Para ser voluntária, a pessoa interessada deverá preencher um formulário no site da AVICO. “Preferencialmente não colocamos como facilitador alguém que está em sofrimento. Esses psicólogos, antropólogos e assistentes sociais são pessoas que conheceram ou perderam alguém, mas não diretamente, então eles conseguem fazer essa mediação de uma forma mais profissional e efetiva para todo o grupo”, completou a assistente social.

Representação criminal contra Bolsonaro

Paola aponta que existem razões evidentes de crimes do presidente Jair Bolsonaro (sem partido) contra a saúde pública, como o comportamento reiteradamente negacionista nas mídias sociais e em declarações junto à mídia. “Ele nega a ciência, fez todo um trabalho contra a saúde pública brasileira, que está preconizada na Constituição. A política pública não foi desenhada, foi precarizada, sucateada, vilipendiada”, resumiu.
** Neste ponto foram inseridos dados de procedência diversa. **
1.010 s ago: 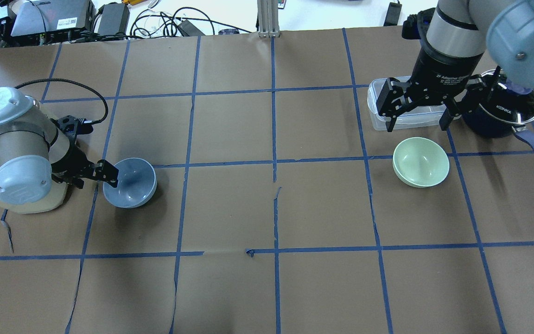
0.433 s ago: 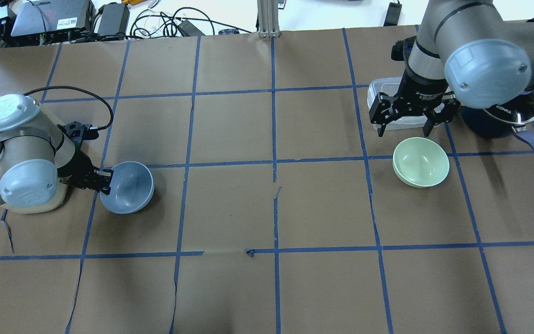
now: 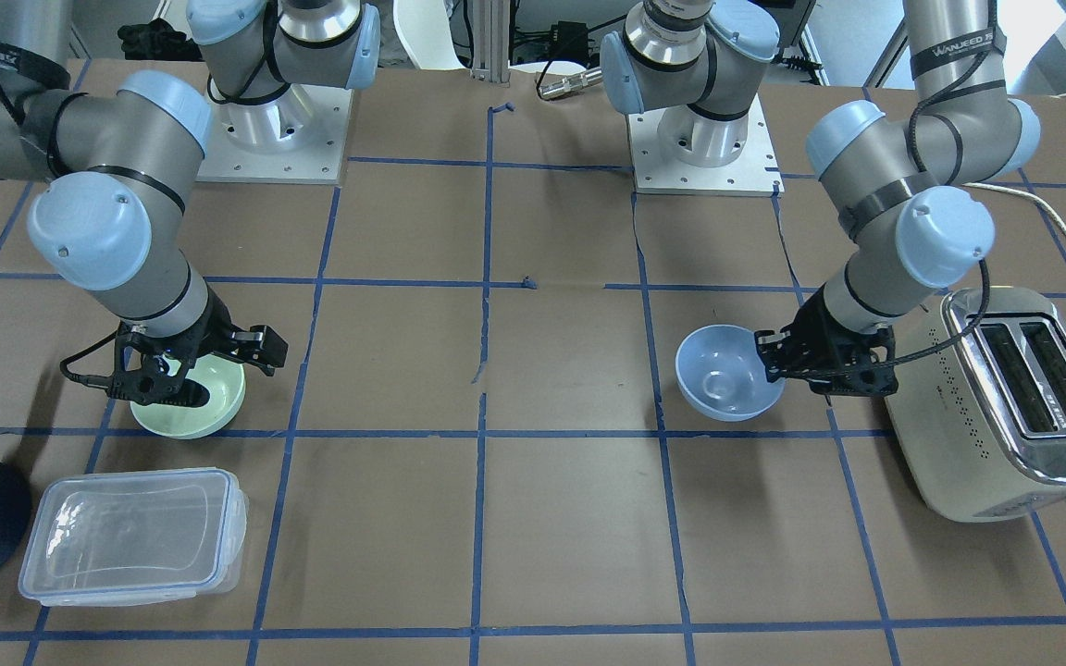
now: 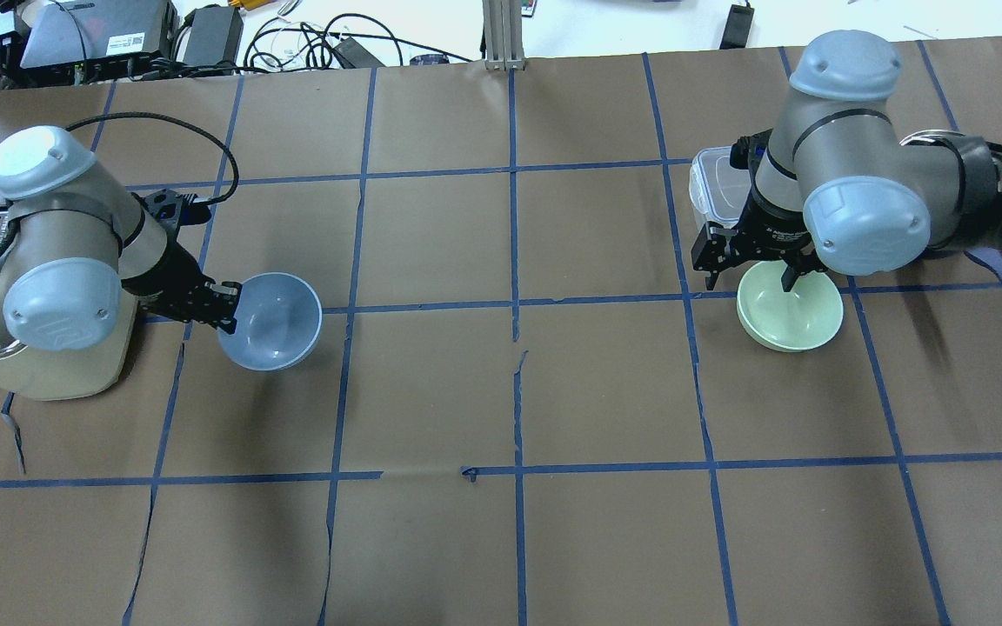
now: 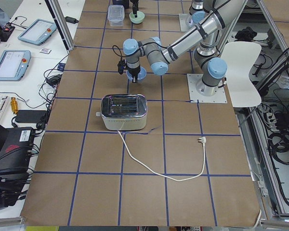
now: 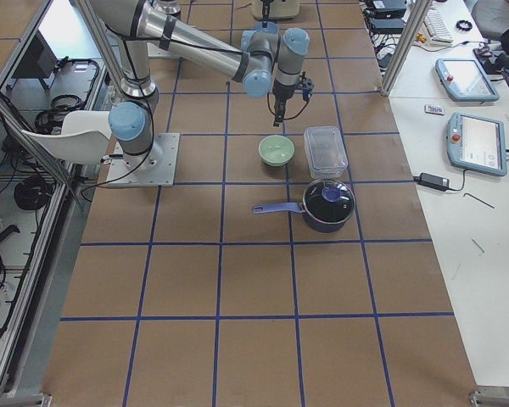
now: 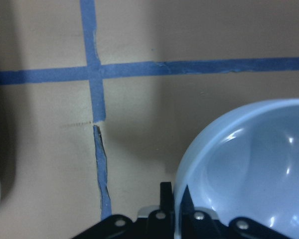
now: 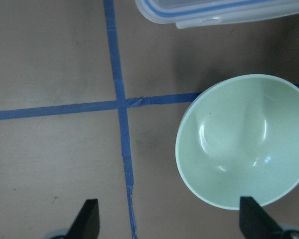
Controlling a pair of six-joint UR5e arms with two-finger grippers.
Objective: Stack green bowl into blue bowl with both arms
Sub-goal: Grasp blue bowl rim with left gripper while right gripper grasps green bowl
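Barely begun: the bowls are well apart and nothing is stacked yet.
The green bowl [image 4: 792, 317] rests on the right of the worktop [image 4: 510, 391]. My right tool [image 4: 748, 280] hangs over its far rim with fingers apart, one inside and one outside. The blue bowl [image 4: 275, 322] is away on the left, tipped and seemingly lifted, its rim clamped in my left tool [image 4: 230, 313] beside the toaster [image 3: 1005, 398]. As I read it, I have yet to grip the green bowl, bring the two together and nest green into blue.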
Paola e Gustavo participam de manifestação. Foto cedida de arquivo pessoal

A vice-presidente da AVICO acrescenta que o presidente teve tempo para se organizar e planejar um plano nacional de imunização, mas na opinião dela, houve falta de gestão de todo o processo. “Tudo que algum ministro técnico da saúde antes do [Eduardo] Pazuello tentou fazer Bolsonaro cortou e contribuiu para uma série de desrespeitos à legislação, principalmente em aglomerações, na parte de comunicação, de saúde. Não teve quase nada de campanha sobre vacina, ele é antivacina”, disse.
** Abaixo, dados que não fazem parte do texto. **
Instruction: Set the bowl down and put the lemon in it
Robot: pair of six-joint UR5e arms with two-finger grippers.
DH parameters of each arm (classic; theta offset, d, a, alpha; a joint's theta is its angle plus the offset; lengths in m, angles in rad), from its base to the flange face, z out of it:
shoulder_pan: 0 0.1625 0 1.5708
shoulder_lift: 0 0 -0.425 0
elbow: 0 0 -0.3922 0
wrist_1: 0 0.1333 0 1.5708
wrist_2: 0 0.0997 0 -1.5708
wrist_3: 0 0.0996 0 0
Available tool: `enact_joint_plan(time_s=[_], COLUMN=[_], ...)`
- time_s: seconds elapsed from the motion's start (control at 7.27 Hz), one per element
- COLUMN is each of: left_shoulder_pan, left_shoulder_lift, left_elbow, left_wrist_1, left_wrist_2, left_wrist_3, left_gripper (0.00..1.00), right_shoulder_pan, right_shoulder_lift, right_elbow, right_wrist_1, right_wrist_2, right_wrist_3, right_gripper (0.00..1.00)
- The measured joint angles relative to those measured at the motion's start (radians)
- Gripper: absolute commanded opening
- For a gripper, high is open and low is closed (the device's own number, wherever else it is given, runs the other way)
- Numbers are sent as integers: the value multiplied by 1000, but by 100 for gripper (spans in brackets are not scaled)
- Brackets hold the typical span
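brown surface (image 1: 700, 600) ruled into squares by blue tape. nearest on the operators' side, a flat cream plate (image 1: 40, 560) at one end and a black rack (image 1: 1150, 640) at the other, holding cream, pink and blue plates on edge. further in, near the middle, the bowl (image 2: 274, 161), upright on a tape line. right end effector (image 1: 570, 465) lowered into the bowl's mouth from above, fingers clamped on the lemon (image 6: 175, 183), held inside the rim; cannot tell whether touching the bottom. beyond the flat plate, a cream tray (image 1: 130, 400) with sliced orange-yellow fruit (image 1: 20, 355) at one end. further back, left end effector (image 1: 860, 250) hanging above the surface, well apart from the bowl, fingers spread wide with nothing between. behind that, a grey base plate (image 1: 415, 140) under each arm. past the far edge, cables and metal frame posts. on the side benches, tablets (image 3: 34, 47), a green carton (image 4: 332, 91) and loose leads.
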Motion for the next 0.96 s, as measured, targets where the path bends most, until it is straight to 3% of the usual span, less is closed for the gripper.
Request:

Em relação ao assunto, a AVICO decidiu que tomaria uma atitude. A entidade apresentou uma representação criminal junto à PGR (Procuradoria-Geral da República) pontuando os crimes contra a saúde pública cometidos por Bolsonaro e aguarda que ela seja acatada. “Ele boicotou o tempo inteiro a política de saúde pública. E em relação a isso acho que vai ser tranquilo e fácil criminalizá-lo”, acredita.

CPI da COVID

Sobre a CPI da COVID, Paola considera que a comissão está cumprindo seu papel, colocando em xeque questões de corrupção que até então não tinham sido mencionadas. “Nós falávamos da questão do negacionismo, da má gestão, da incompetência, da própria maldade de Bolsonaro e seus asseclas, mas não tinha algum subsídio sobre corrupção no governo. Agora tem”, afirmou.

Para Paola, a CPI mostrou que existem inclusive cientistas negacionistas no Brasil, o que é inaceitável. “Não é cientista, é o que se fazia no nazismo, fazia experimento criminoso contra a vida das pessoas a título de ser ciência e é mais ou menos o que estava acontecendo. A ciência é coletiva, baseada em fatos, em comprovação, em proporcionalidade de população e estudo”, explicou.

“Se nos chamassem para a CPI, iríamos sem problema nenhum. Ainda que saibamos que as perseguições poderiam ser bastante asseveradas a partir disso, porque sabemos que esse povo bolsonarista é completamente violento, criminoso e que persegue as pessoas, teríamos cuidado, mas iríamos sim”, finalizou.